UN Human Rights Office spokesperson Liz Throssell expressed concern Tuesday over the detention of journalists in Kyrgyzstan. This comes after authorities from the State Committee for National Security and the Ministry of Interior searched independent media outlets and detained 14 journalists.

According to Throssell, authorities from the State Committee for National Security detained 3 journalists on Monday in Bishkek, Kyrgyzstan, and authorities from the Ministry of Internal Affairs detained 11 journalists for questioning on Tuesday.

Throssell further wrote that detaining individuals to punish them for exercising the freedom of expression does not strictly adhere to international human rights law and highlighted concerns about a proposed media law that could limit the freedom of expression. Throssel also urged authorities to safeguard the freedom of expression and ensure that media legislation conforms with international human rights standards.

The draft media law has been alleged to have issues related to its broad application, mandatory registration requirements, restrictions on foreign media, severe content restrictions, limitations on media ownership, and accreditation criteria for journalists. A UN Special Rapporteur letter also argued that the draft law may violate international standards on freedom of expression, create barriers for media outlets, and risk government interference. It further emphasized the potential for abuse of vague terms and called for revisions to ensure compliance with human rights principles, particularly those outlined in the International Covenant on Civil and Political Rights.

Reporters Without Borders (RSF) condemned the detention of the journalists, as well. Head of RSF’s Eastern Europe and Central Asia desk, Jeanne Cavelier, wrote:

This wave of arrests on the basis of a dubious charge amounts to a purge of local investigative journalism … Investigating corruption is not a crime and police should not be used as a tool of intimidation. We denounce this witch-hunt against journalists and call on the [Kyrgyzstan] authorities to release them at once.

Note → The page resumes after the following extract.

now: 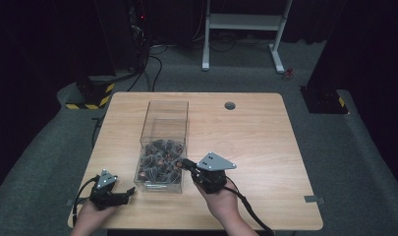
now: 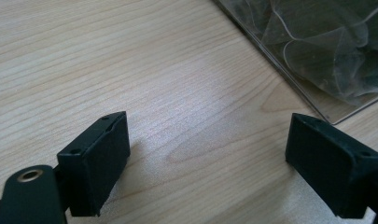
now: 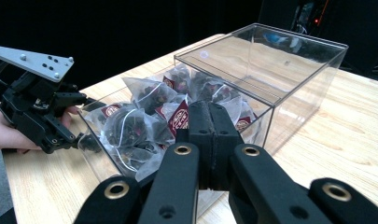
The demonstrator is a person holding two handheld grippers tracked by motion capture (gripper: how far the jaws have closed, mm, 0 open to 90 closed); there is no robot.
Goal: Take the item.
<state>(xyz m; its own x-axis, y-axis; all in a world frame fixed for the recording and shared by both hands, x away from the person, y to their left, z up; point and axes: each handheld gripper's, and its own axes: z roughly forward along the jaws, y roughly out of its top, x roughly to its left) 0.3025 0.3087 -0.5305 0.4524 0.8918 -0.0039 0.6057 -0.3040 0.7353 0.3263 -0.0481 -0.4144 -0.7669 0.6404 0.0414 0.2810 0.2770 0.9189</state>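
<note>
Two grippers are at work here, and we read the job as picking tea sachets (image 1: 159,160) out of the clear box (image 1: 163,110) on the wooden surface (image 1: 255,137). Our right gripper (image 1: 183,162) reaches over the box's near right edge, its fingers (image 3: 210,135) pressed flat together with nothing visible between them. Our left gripper (image 1: 128,192) rests on the surface just beside the box's near left corner, fingers (image 2: 100,163) spread wide and empty.

Sachets lie heaped in the near half of the box; the far half is bare. We judge each one light, soft and crinkly: thin see-through mesh around loose dried contents, so it will crumple and may slide. We would pinch a top corner or the small red paper tag (image 3: 179,119) rather than squeeze the filled belly, and lift the uppermost sachet first.
</note>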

According to a press release released subsequently to these events by the Ministry of Internal Affairs, on December 30, 2023, police discovered calls for mass unrest on social networks allegedly attributed to the media houses “Ait Ait Dese” and “Temirov Live.” A forensic examination reportedly confirmed these calls on January 12, 2024. Subsequently, the Investigative Service initiated a criminal case under Article 278, part 3 of the Kyrgyz Criminal Code for inciting disobedience, mass riots, and violence against citizens, which led to the present search and detention of journalists.

On November 26, 2022, Human Rights Watch (HRW) expressed concern over Kyrgyzstan journalist Bolot Temirov, who was expelled from Kyrgyzstan to Russia. On October 28, 2022, HRW stated that Kyrgyzstan authorities have increased efforts to control the freedom of the press by controlling and censoring mass media.